Searching for dark matter sterile neutrino in laboratory
Fedor Bezrukov, Mikhail Shaposhnikov
TL;DR
The paper addresses the challenge of testing keV-scale sterile neutrino dark matter, a candidate motivated by the νMSM and cosmological structure formation arguments. It proposes a laboratory approach based on COLTRIMS to perform full kinematic reconstruction in β-decays, enabling event-by-event inference of the neutrino mass via $m_\nu^2 = (Q - E_e - E_p)^2 - (\mathbf{p} + \mathbf{k})^2$ and focusing on $^3$H decay with $Q = 18.591$ keV. With realistic cold-source temperatures ($T$ on the order of 0.01 K) and high statistics, the method can probe mixing angles $\theta$ and sterile-neutrino masses in the keV range, potentially surpassing or complementing X-ray bounds in significant regions of parameter space. The approach is technically challenging due to backgrounds, source densities, and non-Gaussian velocity tails, but offers a unique, model-independent terrestrial probe of DM sterile neutrinos.

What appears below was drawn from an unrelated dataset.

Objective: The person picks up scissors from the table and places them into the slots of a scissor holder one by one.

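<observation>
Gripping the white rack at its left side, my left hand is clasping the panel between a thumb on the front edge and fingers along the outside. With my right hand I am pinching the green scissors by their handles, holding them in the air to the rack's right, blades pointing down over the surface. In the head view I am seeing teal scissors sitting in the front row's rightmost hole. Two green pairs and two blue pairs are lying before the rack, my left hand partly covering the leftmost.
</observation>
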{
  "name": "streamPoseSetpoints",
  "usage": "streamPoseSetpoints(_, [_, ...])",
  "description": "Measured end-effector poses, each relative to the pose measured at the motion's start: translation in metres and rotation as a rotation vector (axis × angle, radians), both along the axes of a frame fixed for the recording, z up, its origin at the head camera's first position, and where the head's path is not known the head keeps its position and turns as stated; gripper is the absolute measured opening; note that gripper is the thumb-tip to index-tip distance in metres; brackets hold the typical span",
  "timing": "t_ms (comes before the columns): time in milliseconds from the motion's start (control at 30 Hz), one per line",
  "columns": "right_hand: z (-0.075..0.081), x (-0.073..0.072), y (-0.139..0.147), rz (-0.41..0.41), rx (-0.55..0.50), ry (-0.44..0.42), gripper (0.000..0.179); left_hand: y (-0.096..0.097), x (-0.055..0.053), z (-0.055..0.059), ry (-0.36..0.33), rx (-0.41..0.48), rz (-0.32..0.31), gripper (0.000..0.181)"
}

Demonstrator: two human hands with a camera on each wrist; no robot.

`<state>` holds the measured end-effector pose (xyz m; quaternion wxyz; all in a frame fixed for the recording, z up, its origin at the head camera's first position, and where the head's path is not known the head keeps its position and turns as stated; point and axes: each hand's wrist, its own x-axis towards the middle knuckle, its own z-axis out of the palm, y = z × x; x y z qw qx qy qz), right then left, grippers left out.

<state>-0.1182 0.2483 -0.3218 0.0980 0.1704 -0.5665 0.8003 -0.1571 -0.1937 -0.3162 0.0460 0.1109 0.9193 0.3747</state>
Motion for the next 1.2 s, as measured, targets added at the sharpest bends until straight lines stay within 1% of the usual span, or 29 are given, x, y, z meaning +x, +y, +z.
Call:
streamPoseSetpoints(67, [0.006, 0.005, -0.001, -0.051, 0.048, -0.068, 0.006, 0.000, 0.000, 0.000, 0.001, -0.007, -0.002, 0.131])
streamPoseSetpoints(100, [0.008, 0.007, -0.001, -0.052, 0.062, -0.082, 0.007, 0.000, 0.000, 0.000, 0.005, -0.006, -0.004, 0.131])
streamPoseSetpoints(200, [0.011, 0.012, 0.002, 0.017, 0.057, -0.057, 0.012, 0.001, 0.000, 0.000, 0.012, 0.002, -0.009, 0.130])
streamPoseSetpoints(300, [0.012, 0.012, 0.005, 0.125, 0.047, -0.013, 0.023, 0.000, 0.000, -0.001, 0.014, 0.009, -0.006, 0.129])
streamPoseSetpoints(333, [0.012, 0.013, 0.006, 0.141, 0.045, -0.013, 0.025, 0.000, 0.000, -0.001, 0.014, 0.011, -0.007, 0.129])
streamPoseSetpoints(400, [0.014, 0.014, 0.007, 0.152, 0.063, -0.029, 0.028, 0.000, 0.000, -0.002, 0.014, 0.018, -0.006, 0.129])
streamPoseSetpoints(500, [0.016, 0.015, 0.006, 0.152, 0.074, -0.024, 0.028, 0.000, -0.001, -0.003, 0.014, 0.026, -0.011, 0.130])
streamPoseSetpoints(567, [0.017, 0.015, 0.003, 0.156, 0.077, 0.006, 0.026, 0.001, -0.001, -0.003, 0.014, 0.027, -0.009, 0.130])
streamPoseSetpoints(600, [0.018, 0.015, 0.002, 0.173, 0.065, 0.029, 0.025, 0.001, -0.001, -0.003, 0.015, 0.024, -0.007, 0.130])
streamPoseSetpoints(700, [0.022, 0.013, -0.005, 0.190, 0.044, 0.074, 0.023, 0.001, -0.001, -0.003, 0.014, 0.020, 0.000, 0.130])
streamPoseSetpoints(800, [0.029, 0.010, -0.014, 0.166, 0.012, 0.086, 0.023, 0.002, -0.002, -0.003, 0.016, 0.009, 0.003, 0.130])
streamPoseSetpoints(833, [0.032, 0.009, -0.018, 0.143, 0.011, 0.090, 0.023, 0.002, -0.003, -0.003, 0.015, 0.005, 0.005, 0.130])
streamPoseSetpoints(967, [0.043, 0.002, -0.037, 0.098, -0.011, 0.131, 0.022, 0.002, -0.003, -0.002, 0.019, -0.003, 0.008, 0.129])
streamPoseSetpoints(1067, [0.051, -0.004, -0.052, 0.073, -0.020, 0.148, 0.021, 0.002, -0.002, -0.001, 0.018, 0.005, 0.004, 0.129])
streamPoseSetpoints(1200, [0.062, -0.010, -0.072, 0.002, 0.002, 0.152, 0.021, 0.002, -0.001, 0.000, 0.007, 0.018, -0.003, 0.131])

Extensions to electron-capture decays and careful background analyses are discussed as avenues for future feasibility studies.
Abstract
If the dark matter of the Universe is made of sterile neutrinos with the mass in keV region they can be searched for with the help of X-ray satellites. We discuss the prospects of laboratory experiments that can be competitive and complimentary to Space missions. We argue that the detailed study of beta decays of tritium and other nuclei with the help of Cold Target Recoil Ion Momentum Spectroscopy (COLTRIMS) can potentially enter into interesting parameter range and even supersede the current astronomical bounds on the properties of dark matter sterile neutrino.